We all have heard about the success story of legendary investor Warren Buffett who not only created wealth from equity investment but created a vast empire. But not many are aware that apart from Benjamin Graham, Warren Buffett to a greater extent was also influenced by the investing style of John Maynard Keynes, a famed economist and a successful stock market investor.
Apart from being a successful investor, Keynes was also the fund manager of the Chest Fund which managed to generate an average annual return of over 12%, growing from 30,000 pounds in assets in 1924 to 3,80,000 pounds by 1946.
Now, this is definitely a remarkable achievement because this growth happened despite the great economic depression of 1929 and World War 2.
Here are some priceless investing lessons from John Keynes, which every serious stock market investor should definitely know:
Lesson #1 Don’t panic during stock market corrections
In a letter to his business associate, Keynes wrote "I don't think it is the business, far less the duty, of an institutional or any other serious investor to be constantly considered on whether he should cut and run on a falling market... An investor is aiming, or should be aiming, primarily at long-period results & should be solely judged by these."
In simple words what it means is that when the stock market is on a correction mode (like what we are experiencing currently), it makes no sense for a serious investor to try and reduce his losses by selling off his portfolio. Rather than looking at the notional loss, one should remain invested for long term benefits.
Lesson #2 A balanced adequately diversified portfolio of fundamentally sound stocks is all one needs for wealth creation
" With passing time, I get more convinced that the correct method of investment is to put fairly large sums into enterprises which one thinks one knows something about & in the management of which one thoroughly believes."
Keynes believed that by investing in well-managed companies with an established business model, anyone could create wealth over the long term.
To start investing in a balanced adequately diversified portfolio click here.
Lesson #3 Investing and speculation are two different things. Don’t mix them
"Investing is an activity of forecasting the yield over the life of the asset whereas speculation is the activity of forecasting the market psychology."
According to Keynes, speculators base their investment decisions on how the stock market will react to a particular stock in the short term. Rather than looking at the stock prices for buying or selling a stock, a serious investor should think of the underlying value behind the stock and the potential yield it can generate over the long term.
Read more about the difference in investing and speculation here.
Lesson #4 Stay away from herd mentality in stock market investing
"It is the one sphere of life & activity where victory, security and success are always to the minority and never to the majority".

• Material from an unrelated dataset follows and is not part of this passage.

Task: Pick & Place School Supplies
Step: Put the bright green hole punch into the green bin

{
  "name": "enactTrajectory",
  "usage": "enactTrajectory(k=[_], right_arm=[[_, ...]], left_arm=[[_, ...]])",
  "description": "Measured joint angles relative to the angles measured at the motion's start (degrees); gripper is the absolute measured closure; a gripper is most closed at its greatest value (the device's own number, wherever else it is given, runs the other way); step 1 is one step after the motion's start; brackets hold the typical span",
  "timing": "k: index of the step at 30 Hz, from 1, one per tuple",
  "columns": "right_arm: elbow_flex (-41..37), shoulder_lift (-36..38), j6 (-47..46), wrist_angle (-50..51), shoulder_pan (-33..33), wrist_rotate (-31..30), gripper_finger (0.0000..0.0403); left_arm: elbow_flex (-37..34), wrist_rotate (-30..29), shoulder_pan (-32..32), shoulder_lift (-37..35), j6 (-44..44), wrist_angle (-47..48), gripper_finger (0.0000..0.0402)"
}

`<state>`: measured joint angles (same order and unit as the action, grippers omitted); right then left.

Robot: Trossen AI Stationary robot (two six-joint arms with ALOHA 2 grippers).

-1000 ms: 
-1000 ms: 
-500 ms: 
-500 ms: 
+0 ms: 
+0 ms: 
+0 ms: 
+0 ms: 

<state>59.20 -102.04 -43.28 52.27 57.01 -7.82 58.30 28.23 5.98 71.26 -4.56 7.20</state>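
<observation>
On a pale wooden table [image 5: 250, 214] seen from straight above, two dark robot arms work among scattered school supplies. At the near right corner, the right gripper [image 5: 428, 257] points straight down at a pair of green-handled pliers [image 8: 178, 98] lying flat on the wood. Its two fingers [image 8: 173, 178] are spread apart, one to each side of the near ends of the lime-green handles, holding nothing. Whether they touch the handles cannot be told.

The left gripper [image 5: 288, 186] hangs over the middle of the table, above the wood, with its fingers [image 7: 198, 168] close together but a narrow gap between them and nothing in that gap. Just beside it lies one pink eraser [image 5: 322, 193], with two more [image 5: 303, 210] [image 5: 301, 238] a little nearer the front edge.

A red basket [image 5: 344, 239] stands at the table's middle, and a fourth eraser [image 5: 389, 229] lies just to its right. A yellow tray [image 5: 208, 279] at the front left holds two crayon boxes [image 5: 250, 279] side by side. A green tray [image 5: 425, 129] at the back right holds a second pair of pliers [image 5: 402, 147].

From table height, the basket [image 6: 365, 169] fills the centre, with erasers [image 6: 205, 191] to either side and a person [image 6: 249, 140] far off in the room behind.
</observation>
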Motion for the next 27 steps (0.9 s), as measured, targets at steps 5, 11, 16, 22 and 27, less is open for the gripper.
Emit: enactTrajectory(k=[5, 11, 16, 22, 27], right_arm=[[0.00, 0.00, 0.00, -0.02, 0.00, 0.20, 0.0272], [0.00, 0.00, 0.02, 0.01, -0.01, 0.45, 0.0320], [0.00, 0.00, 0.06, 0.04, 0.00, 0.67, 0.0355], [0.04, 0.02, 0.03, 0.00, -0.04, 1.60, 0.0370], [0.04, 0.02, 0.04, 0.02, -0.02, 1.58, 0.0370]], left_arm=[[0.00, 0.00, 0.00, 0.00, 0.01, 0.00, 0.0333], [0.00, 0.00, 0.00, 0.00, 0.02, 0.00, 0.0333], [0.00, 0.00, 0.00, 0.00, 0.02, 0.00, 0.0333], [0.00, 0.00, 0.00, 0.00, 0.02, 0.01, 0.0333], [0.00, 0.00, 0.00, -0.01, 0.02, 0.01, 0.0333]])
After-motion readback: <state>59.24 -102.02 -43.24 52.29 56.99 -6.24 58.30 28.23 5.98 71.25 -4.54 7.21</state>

Keynes states that the majority of investors tend to be influenced by the mass psychology of the stock market while investing, so they end up investing in or selling those stocks which are trending. According to him, only those stock market investors who remain unperturbed by such mass psychology and invest on the basis on genuine long-term expectations in good businesses can be successful.
Now that you have read about these priceless investing lessons from Keynes, it is time to ask yourself some questions:
1) Is the notional loss in my stock market investment portfolio making me panic?
2) Am I invested in a well-diversified portfolio of good quality stocks?
3) Am I overreacting to the current situation?
4) Are my stock market investment decisions influenced by what I see or hear from others?
In a nutshell, these four valuable lessons from Keynes is all one needs to brave the current storm, which has engulfed the equity markets. Keep in mind that most of this form the basic tenets of value investing which has helped not just Keynes but also other successful investors like Graham and Buffett withstand and overcome difficult situations in the past and emerge successfully.
Remember, tough times don't last, tough people, do.